Divergence from real VM configurations is a really good point. I was
thinking we _could_ make all architectures start at 4GiB and make
32GiB the new static address available for tests to solve the
architecture divergence and complexity problems. But that would mean
all KVM selftests don't use GPAs 0-4GiB, and that seems like a
terrible idea now that you point it out.

Thanks for the thoughtful feedback. I'll give your suggestions a try in v2.

>
> One could argue that dynamically placing test specific would be more elegant,
> but I'd prefer to avoid that because I can't think of any value it would add
> from a test coverage perspective, and static addresses are much easier when it
> comes to debug.
>
> Having tests use e.g. 2GiB-3GiB or 1GiB-3GiB, would kinda sorta work, but that
> 2GiB limit isn't a trivial, e.g. max_guest_memory_test creates TiBs of memslots.
>
> IMO, memstress is the odd one out, it should be the one that needs to do special
> things.

Fair point.

>
> > >   3. Formalize memslots 0..2 (CODE, DATA, and PT) as being owned by the library,
> > >      with memslots 3..MAX available for test usage.
> > >
> > >   4. Modify tests that assume memslots 1..MAX are available, i.e. force them to
> > >      start at MEM_REGION_TEST_DATA.
> >
> > I think MEM_REGION_TEST_DATA is just where the framework will satisfy
> > test-initiated dynamic memory allocations.

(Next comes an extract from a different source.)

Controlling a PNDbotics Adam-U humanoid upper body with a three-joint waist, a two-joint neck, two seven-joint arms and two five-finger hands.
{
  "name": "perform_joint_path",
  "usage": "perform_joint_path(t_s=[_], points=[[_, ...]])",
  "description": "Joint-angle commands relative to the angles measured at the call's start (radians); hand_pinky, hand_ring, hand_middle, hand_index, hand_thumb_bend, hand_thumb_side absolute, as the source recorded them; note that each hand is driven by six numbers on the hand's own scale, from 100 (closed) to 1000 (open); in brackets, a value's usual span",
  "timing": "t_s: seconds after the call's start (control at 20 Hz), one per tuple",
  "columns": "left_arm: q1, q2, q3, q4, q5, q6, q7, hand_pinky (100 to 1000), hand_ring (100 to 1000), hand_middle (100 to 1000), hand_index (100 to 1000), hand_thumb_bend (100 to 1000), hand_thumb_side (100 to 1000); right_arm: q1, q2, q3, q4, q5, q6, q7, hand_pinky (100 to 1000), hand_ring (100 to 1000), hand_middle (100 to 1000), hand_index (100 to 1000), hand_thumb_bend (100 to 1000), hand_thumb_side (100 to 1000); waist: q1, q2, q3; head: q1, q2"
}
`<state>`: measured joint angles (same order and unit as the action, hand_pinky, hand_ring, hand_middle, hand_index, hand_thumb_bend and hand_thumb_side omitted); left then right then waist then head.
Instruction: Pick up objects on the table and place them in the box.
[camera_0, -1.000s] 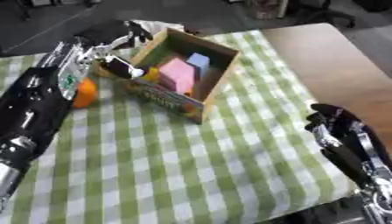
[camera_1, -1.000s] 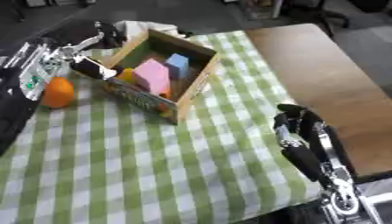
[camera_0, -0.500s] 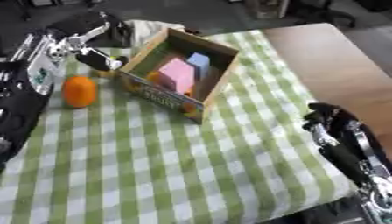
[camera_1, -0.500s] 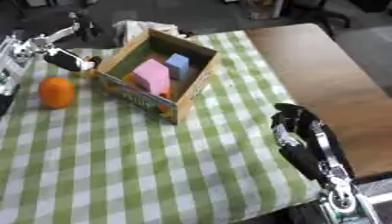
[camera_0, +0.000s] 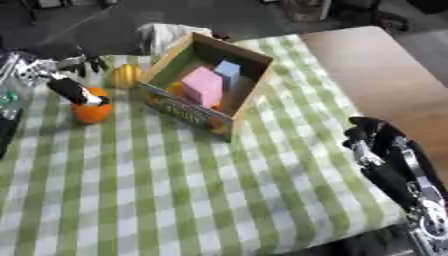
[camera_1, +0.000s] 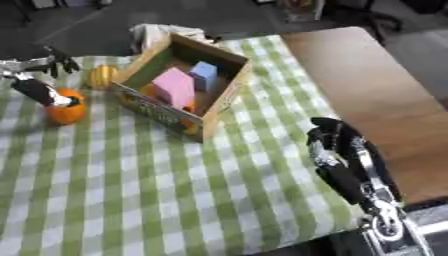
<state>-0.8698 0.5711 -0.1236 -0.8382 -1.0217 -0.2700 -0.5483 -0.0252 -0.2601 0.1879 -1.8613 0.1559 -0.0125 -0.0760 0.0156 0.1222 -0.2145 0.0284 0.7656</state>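
At upper left, the left hand hovers with fingers spread, one touching the orange. A yellow fruit sits beside the cardboard box. The right hand rests relaxed at lower right.

The right hand, at 4 o'clock, is black with silver joints and a round silver wrist fitting (bottom corner). The left hand, at 10 o'clock, shows silver links and black fingers.
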Motion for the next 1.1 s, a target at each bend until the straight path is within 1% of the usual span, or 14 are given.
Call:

That's different from which
> > slots are free for the test to use.
> >
> > But assuming I understand your intention, I agree in spirit... Tests
> > should be allowed to use slots TEST_SLOT..MAX and physical addresses
> > TEST_GPA..MAX. The framework should provide both TEST_SLOT and
> > TEST_GPA (names pending), and existing tests should use those instead
> > of random hard-coded values.
> >
> > >
> > >   5. Use separate memslots for CODE, DATA, and PT by default.  This will allow
> > >      for more precise sizing of the CODE and DATA slots.
> >
> > What do you mean by "[separate memslots] will allow for more precise sizing"?
>
> I suspect there is a _lot_ of slop in the arbitrary 512 pages that are tacked on
> by vm_nr_pages_required().  Those 2MiBs probably don't matter, I just don't like
> completely magical numbers.

That makes sense, we can probably tighten up those heuristics and
maybe even get rid of the magic numbers. But I wasn't following what
_separate memslots_ has to do with it?